DESCRIPTION OF THE TASK: Each line below must be set down exactly as it stands.

PROVIDED MATERIAL:
= = = = = = =
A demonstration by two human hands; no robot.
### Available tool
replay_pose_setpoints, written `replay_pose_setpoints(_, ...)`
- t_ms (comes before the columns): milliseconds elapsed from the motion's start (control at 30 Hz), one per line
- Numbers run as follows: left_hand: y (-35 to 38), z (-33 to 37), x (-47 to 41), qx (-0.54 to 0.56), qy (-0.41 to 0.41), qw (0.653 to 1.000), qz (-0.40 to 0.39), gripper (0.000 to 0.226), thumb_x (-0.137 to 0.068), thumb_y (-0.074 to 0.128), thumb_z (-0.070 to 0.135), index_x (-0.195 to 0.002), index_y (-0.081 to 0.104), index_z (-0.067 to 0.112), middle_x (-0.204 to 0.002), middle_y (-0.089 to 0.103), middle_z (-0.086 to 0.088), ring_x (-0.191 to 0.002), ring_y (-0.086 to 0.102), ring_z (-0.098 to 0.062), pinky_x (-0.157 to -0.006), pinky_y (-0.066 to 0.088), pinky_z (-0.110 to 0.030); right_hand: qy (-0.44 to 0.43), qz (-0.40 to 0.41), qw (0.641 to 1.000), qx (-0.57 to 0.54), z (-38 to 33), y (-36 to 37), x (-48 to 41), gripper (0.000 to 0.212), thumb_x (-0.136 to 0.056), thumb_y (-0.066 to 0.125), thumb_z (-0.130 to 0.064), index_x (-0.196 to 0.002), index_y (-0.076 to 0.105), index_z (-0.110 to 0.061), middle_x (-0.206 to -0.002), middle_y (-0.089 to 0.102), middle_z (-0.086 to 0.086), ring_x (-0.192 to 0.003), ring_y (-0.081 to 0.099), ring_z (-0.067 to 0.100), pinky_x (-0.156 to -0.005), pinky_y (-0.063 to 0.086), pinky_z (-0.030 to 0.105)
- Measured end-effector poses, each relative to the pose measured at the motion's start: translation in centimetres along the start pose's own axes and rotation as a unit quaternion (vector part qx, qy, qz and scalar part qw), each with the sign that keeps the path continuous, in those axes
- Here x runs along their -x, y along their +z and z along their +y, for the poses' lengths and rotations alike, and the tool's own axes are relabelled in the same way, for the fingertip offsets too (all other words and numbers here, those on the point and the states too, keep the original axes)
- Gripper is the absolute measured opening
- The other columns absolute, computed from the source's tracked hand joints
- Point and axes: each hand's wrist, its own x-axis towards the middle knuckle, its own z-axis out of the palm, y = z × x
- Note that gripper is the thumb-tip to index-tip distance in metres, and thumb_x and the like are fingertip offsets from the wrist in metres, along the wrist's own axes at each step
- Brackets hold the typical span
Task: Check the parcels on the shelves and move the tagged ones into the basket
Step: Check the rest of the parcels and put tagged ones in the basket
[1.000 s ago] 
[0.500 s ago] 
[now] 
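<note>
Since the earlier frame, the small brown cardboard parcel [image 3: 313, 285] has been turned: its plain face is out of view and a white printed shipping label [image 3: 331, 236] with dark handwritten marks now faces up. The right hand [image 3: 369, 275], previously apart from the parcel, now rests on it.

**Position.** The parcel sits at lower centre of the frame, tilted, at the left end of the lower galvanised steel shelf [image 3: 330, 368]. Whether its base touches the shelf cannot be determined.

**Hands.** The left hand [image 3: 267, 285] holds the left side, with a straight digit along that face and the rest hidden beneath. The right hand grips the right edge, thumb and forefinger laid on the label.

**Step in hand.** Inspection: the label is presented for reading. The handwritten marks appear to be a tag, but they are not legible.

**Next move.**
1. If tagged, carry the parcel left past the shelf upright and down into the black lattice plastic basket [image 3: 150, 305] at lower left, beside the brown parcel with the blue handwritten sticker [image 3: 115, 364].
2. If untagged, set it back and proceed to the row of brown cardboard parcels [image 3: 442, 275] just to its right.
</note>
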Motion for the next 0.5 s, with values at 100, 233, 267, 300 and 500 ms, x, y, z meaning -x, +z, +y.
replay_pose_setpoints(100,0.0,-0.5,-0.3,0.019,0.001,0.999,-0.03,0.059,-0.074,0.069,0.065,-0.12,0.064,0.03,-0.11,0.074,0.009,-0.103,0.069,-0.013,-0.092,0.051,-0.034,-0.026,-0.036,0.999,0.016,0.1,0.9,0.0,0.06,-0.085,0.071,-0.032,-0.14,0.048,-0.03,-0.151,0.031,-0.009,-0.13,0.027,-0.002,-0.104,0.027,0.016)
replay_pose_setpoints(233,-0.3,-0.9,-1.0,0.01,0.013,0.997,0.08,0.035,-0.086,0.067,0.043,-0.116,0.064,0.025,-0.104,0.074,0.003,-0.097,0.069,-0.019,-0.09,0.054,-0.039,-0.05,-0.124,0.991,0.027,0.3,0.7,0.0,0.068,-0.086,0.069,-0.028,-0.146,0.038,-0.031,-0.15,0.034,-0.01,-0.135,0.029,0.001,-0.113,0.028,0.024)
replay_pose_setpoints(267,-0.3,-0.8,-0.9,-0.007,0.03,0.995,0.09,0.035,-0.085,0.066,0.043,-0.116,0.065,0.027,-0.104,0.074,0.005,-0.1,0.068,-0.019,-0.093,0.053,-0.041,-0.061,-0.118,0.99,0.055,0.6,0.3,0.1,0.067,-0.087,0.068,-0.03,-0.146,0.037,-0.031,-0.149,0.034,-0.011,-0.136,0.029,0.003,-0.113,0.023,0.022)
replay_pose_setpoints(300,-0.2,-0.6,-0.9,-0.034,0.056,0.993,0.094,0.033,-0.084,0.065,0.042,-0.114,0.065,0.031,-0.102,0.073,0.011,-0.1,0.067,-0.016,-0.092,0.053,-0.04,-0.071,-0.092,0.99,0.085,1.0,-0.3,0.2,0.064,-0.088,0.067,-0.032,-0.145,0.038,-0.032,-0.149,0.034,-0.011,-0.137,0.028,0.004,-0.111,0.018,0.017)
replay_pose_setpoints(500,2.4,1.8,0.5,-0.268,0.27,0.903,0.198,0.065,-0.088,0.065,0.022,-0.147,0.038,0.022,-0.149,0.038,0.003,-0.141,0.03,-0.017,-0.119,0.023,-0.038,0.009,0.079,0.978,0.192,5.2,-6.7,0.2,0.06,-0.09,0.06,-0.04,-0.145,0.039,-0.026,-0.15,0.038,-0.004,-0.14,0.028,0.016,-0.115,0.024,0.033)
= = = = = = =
WORKED SOLUTION:
A demonstration by two human hands; no robot.
### Available tool
replay_pose_setpoints, written `replay_pose_setpoints(_, ...)`
- t_ms (comes before the columns): milliseconds elapsed from the motion's start (control at 30 Hz), one per line
- Numbers run as follows: left_hand: y (-35 to 38), z (-33 to 37), x (-47 to 41), qx (-0.54 to 0.56), qy (-0.41 to 0.41), qw (0.653 to 1.000), qz (-0.40 to 0.39), gripper (0.000 to 0.226), thumb_x (-0.137 to 0.068), thumb_y (-0.074 to 0.128), thumb_z (-0.070 to 0.135), index_x (-0.195 to 0.002), index_y (-0.081 to 0.104), index_z (-0.067 to 0.112), middle_x (-0.204 to 0.002), middle_y (-0.089 to 0.103), middle_z (-0.086 to 0.088), ring_x (-0.191 to 0.002), ring_y (-0.086 to 0.102), ring_z (-0.098 to 0.062), pinky_x (-0.157 to -0.006), pinky_y (-0.066 to 0.088), pinky_z (-0.110 to 0.030); right_hand: qy (-0.44 to 0.43), qz (-0.40 to 0.41), qw (0.641 to 1.000), qx (-0.57 to 0.54), z (-38 to 33), y (-36 to 37), x (-48 to 41), gripper (0.000 to 0.212), thumb_x (-0.136 to 0.056), thumb_y (-0.066 to 0.125), thumb_z (-0.130 to 0.064), index_x (-0.196 to 0.002), index_y (-0.076 to 0.105), index_z (-0.110 to 0.061), middle_x (-0.206 to -0.002), middle_y (-0.089 to 0.102), middle_z (-0.086 to 0.086), ring_x (-0.192 to 0.003), ring_y (-0.081 to 0.099), ring_z (-0.067 to 0.100), pinky_x (-0.156 to -0.005), pinky_y (-0.063 to 0.086), pinky_z (-0.030 to 0.105)
- Measured end-effector poses, each relative to the pose measured at the motion's start: translation in centimetres along the start pose's own axes and rotation as a unit quaternion (vector part qx, qy, qz and scalar part qw), each with the sign that keeps the path continuous, in those axes
- Here x runs along their -x, y along their +z and z along their +y, for the poses' lengths and rotations alike, and the tool's own axes are relabelled in the same way, for the fingertip offsets too (all other words and numbers here, those on the point and the states too, keep the original axes)
- Gripper is the absolute measured opening
- The other columns absolute, computed from the source's tracked hand joints
- Point and axes: each hand's wrist, its own x-axis towards the middle knuckle, its own z-axis out of the palm, y = z × x
- Note that gripper is the thumb-tip to index-tip distance in metres, and thumb_x and the like are fingertip offsets from the wrist in metres, along the wrist's own axes at each step
- Brackets hold the typical span
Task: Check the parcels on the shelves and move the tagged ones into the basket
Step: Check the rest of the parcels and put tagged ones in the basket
[1.000 s ago] 
[0.500 s ago] 
[now] 
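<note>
Since the earlier frame, the small brown cardboard parcel [image 3: 313, 285] has been turned: its plain face is out of view and a white printed shipping label [image 3: 331, 236] with dark handwritten marks now faces up. The right hand [image 3: 369, 275], previously apart from the parcel, now rests on it.

**Position.** The parcel sits at lower centre of the frame, tilted, at the left end of the lower galvanised steel shelf [image 3: 330, 368]. Whether its base touches the shelf cannot be determined.

**Hands.** The left hand [image 3: 267, 285] holds the left side, with a straight digit along that face and the rest hidden beneath. The right hand grips the right edge, thumb and forefinger laid on the label.

**Step in hand.** Inspection: the label is presented for reading. The handwritten marks appear to be a tag, but they are not legible.

**Next move.**
1. If tagged, carry the parcel left past the shelf upright and down into the black lattice plastic basket [image 3: 150, 305] at lower left, beside the brown parcel with the blue handwritten sticker [image 3: 115, 364].
2. If untagged, set it back and proceed to the row of brown cardboard parcels [image 3: 442, 275] just to its right.
</note>
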Motion for the next 0.5 s, with values at 100, 233, 267, 300 and 500 ms, x, y, z meaning -x, +z, +y.
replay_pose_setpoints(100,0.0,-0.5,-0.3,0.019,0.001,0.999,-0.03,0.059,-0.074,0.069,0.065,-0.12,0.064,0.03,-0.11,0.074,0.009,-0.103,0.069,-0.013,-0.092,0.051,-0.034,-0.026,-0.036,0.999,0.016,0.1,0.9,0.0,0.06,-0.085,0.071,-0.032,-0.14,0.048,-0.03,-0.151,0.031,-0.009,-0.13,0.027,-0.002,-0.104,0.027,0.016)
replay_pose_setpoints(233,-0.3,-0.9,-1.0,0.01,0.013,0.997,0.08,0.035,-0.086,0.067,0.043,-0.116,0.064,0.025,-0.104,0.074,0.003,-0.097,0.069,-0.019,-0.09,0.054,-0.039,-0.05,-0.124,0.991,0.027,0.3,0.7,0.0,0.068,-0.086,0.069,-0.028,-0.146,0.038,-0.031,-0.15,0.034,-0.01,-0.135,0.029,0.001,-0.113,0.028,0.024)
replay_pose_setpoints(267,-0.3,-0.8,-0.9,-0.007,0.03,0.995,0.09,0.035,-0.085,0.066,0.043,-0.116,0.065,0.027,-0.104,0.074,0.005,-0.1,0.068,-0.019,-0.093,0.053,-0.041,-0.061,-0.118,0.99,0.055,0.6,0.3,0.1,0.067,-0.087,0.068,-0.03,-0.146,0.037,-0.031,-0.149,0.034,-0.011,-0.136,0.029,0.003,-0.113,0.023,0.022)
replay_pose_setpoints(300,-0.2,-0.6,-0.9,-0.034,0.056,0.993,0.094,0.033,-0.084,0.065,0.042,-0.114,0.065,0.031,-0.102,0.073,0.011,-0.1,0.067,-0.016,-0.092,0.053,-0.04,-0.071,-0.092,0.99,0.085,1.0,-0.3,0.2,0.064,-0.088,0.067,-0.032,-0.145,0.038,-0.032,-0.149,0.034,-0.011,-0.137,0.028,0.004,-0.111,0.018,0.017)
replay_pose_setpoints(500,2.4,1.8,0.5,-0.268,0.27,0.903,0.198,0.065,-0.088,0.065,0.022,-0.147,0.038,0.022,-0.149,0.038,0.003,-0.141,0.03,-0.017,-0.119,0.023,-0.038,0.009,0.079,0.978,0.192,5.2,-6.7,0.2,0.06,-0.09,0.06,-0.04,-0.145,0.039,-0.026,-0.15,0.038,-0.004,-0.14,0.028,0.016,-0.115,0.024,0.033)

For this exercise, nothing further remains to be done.